Common recommended estate planning strategies, such as gifting as much as possible while you can before 2013, are beyond the scope of this post. Instead, we’ll cover the main rules in effect now and also apply them to two somewhat common scenarios.

Gift Tax Rules

These rules apply to “inter-vivos” gifts (i.e. made during a person’s lifetime) only, whereas estate taxes apply to gifts made after death.

  • The federal gift tax is imposed on property transferred by gift by U.S. residents or non-residents. 26 U.S.C. § 2501(a).
  • The tax is paid by the gift’s donor. 26 U.S.C. § 2502(c).
  • The tax is applied in each year the donor gives away property.
  • Calculation – The gift tax is equal to the gift tax rate multiplied by the amount of “taxable gifts” made during the calendar year. 26 U.S.C. § 2503(a).
    • In 2012, the maximum gift tax rate is 35%.
  • To calculate “taxable gifts”, take the total amount a donor has given in a calendar year and reduce it by the following:
    • Exclusions
    • Lifetime Exemption
    • Deductions


Several items are excluded from the definition of “gift”, which results in most citizens or residents never having to pay the gift tax:

  • Annual Exclusion
    • In 2012, the first $13,000 of gifts to any individual are not subject to gift taxes. See 26 U.S.C. § 2503(b).
  • Qualified Transfers for Educational or Medical Expenses
    • Qualified Transfers are also excluded from the calculation.
    • A qualified transfer is any amount paid on behalf of another individual (the “donee”):
      • As tuition to an educational organization for the donee’s education or training.
      • To a person who is directly paid to provide the donee with medical care. 26 U.S.C. § 2503(e).

Lifetime Exemption

Additionally, all U.S. citizens and residents are permitted a lifetime gift tax credit.
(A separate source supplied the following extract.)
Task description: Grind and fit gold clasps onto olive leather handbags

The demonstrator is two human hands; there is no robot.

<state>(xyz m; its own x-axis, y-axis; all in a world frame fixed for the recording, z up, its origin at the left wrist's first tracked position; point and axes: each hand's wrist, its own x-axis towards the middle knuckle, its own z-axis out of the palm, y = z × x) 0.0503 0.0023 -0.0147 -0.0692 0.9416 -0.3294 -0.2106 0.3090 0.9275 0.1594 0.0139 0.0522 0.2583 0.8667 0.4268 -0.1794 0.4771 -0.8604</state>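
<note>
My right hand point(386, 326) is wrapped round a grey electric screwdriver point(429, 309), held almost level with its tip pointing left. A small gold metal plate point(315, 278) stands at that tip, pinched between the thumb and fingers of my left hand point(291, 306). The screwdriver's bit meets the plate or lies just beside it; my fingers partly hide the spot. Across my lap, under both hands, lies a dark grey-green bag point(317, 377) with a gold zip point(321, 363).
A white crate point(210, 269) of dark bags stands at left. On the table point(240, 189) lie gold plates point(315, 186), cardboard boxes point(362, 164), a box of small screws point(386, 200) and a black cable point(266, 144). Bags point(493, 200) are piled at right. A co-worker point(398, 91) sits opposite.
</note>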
  • In 2012, the first $5.12 million of lifetime gifts above and beyond the exclusions stated previously are exempt from gift taxes. 26 U.S.C. § 2505(a).

An individual’s lifetime credit is reduced each time he or she makes a taxable gift. Depending on the size of the donor’s gift(s), the credit can be used up in one calendar year or in multiple years. See Example 2 below.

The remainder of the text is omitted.